Exercise objective:
Report each line of the entries that contains the word "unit", copied in full.
● ● ● ● ●
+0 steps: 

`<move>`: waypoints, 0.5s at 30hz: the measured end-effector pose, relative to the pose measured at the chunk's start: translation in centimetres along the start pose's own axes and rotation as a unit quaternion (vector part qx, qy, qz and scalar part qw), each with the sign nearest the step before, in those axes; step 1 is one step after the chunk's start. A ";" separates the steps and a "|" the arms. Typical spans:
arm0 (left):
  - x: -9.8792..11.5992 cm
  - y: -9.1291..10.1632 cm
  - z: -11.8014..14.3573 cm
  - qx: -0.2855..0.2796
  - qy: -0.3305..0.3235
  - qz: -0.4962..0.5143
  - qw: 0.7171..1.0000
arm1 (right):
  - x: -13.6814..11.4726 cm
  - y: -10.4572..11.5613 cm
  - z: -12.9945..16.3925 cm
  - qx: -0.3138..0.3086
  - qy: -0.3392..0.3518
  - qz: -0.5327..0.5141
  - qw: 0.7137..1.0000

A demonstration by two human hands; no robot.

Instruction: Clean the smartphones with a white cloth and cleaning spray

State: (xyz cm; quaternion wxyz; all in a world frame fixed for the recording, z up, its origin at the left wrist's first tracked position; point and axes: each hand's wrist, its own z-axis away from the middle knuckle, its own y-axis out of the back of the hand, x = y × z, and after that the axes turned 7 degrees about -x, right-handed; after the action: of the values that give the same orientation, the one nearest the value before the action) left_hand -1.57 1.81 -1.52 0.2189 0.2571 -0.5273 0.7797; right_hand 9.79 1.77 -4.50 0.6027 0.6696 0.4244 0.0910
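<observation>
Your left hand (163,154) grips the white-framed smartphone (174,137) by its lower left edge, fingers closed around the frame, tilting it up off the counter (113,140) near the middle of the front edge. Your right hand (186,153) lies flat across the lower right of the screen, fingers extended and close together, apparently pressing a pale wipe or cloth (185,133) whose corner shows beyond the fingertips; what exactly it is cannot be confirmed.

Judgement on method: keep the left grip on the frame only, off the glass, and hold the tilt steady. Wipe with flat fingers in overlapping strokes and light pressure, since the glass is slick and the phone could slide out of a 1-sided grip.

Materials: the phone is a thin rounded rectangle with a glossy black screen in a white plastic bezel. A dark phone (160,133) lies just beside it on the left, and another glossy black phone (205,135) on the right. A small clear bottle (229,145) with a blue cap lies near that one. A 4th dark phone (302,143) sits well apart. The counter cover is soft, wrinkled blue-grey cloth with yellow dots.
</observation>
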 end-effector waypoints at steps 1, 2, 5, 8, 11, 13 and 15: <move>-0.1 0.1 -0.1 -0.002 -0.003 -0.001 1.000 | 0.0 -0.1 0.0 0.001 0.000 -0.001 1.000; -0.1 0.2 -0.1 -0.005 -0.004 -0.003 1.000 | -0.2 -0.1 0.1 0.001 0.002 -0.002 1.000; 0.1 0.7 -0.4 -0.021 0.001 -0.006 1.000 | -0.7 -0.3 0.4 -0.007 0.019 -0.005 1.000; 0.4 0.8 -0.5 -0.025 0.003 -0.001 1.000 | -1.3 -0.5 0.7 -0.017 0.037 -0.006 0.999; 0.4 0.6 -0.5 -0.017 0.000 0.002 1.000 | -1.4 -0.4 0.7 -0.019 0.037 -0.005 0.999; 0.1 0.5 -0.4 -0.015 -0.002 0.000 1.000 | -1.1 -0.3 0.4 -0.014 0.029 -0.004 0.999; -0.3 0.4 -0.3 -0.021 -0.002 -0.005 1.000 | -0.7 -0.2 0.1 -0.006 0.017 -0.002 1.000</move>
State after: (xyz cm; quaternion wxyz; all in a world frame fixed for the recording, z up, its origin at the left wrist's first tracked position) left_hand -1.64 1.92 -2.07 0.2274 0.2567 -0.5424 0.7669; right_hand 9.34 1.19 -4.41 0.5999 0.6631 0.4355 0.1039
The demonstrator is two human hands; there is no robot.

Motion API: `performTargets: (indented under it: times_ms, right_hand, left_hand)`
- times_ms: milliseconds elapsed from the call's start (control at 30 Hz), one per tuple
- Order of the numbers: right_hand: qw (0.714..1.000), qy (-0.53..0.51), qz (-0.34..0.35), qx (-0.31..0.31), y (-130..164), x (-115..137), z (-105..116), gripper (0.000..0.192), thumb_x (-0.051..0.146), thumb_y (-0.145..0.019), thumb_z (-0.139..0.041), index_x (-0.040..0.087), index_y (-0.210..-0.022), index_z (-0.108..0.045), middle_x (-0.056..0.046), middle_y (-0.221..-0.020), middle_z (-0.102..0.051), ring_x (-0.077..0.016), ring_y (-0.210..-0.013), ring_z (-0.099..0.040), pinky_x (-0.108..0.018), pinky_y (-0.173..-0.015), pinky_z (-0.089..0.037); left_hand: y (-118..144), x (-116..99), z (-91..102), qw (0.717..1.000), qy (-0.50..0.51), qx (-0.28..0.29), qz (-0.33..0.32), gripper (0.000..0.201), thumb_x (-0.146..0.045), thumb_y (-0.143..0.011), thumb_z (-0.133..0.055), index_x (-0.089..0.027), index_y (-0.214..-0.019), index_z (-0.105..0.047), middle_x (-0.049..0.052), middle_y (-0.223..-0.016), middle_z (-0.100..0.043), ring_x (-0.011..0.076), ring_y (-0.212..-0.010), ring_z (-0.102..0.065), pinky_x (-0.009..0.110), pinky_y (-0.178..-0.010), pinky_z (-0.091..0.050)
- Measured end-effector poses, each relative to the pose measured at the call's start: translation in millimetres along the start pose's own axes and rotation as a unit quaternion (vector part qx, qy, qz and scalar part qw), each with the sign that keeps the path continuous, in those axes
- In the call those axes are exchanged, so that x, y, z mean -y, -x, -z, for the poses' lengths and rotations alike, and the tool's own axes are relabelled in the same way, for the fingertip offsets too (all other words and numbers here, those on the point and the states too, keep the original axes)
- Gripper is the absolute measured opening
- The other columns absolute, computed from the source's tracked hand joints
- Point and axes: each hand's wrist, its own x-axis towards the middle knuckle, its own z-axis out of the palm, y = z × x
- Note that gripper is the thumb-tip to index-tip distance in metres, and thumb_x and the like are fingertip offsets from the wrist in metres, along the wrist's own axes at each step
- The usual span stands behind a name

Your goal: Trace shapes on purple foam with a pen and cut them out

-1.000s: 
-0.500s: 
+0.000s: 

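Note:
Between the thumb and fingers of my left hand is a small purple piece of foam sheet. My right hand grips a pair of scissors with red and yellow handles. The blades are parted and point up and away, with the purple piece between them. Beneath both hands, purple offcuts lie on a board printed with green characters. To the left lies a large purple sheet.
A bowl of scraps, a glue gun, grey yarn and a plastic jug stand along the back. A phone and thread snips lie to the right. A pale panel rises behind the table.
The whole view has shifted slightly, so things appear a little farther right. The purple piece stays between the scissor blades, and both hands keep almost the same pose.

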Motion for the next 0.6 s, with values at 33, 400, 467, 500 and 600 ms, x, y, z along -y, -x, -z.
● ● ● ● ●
Exercise answer:
`<move>`: waypoints, 0.5s at 30hz: the measured end-effector pose, relative to the pose measured at the chunk's start: translation in centimetres along the start pose's own axes and rotation as a unit quaternion (vector part qx, qy, qz and scalar part qw), each with the sign nearest the step before, in those axes; step 1 is one step after the chunk's start. A ";" separates the steps and a "|" the arms. Typical spans:
- Measured end-effector poses, each relative to the pose measured at the call's start: translation in millimetres along the start pose's own axes and rotation as a unit quaternion (vector part qx, qy, qz and scalar part qw), each with the sign that keeps the path continuous, in those axes

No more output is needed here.